SOURCE MATERIAL:
---*---
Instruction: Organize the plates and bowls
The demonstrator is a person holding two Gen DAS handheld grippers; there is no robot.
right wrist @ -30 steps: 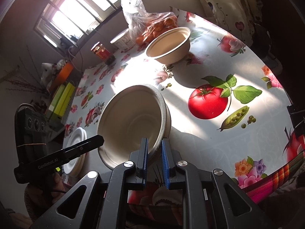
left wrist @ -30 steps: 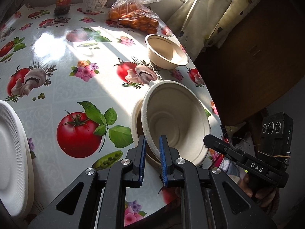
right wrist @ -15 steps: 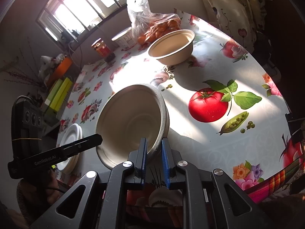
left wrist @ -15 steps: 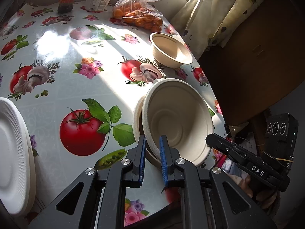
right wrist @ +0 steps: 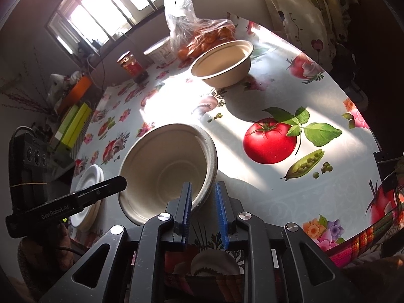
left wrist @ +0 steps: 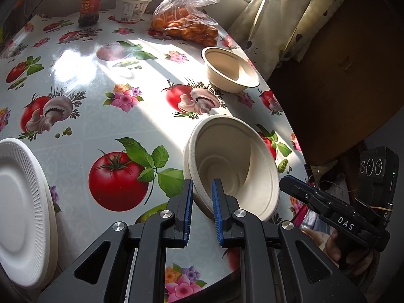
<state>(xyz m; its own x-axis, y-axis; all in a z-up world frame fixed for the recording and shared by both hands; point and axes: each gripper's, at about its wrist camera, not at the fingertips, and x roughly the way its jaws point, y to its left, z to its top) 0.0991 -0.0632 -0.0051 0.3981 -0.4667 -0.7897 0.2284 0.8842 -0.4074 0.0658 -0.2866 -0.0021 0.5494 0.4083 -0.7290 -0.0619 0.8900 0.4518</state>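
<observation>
Both of my grippers have loosened since a moment ago: the blue pads that were pinched on the rim of the stacked bowls (left wrist: 234, 166) now stand further apart, and the jaws of each are opening. Nothing else on the round table (left wrist: 83, 123) has shifted.

Going by the stacked bowls as my landmark: they sit near the table's edge, one beige paper bowl nested in another, tipped up toward my right gripper (right wrist: 203, 212). My left gripper (left wrist: 203, 209) straddles the near rim, which lies between its fingers (left wrist: 188, 209). The inner pad looks to rest against the inside wall, while a slim gap shows beside the outer one. In the right wrist view that side's rim also lies between the pads; the left pad is at the rim and the right pad stands clear of it, so neither gripper clamps the bowls.

Left of the stacked bowls, well apart, lie the white foam plates (left wrist: 22, 212) at the table's rim. Beyond the bowls, toward the window, a single beige bowl (left wrist: 231, 69) stands upright by itself. Farther still are a clear bag of oranges (left wrist: 189, 22), a white tub (left wrist: 132, 6) and a dark sauce jar (left wrist: 91, 3), all well away from the bowls.
</observation>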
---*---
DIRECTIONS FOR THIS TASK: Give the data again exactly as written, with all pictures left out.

TASK RESPONSE:
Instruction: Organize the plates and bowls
The demonstrator is a person holding two Gen DAS handheld grippers; there is no robot.
right wrist @ -30 steps: 
left wrist @ -30 steps: 
right wrist @ -15 steps: 
left wrist @ -15 steps: 
right wrist @ +0 steps: 
left wrist @ +0 steps: 
<state>(xyz m; its own x-axis, y-axis; all in a z-up world frame fixed for the recording and shared by both hands; point and axes: each gripper's, at about its wrist camera, not at the fingertips, and x roughly the way its jaws point, y to its left, z to its top) 0.0991 -0.0632 -0.0051 0.3981 -0.4667 -0.7897 0.2284 0.8842 -0.4074 0.0658 -0.2866 -0.0021 0.5494 0.4083 -0.7290 -0.0619 0.8900 0.4518</state>
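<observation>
Both of my grippers have loosened since a moment ago: the blue pads that were pinched on the rim of the stacked bowls (left wrist: 234, 166) now stand further apart, and the jaws of each are opening. Nothing else on the round table (left wrist: 83, 123) has shifted.

Going by the stacked bowls as my landmark: they sit near the table's edge, one beige paper bowl nested in another, tipped up toward my right gripper (right wrist: 203, 212). My left gripper (left wrist: 203, 209) straddles the near rim, which lies between its fingers (left wrist: 188, 209). The inner pad looks to rest against the inside wall, while a slim gap shows beside the outer one. In the right wrist view that side's rim also lies between the pads; the left pad is at the rim and the right pad stands clear of it, so neither gripper clamps the bowls.

Left of the stacked bowls, well apart, lie the white foam plates (left wrist: 22, 212) at the table's rim. Beyond the bowls, toward the window, a single beige bowl (left wrist: 231, 69) stands upright by itself. Farther still are a clear bag of oranges (left wrist: 189, 22), a white tub (left wrist: 132, 6) and a dark sauce jar (left wrist: 91, 3), all well away from the bowls.
</observation>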

The response to this exercise is done.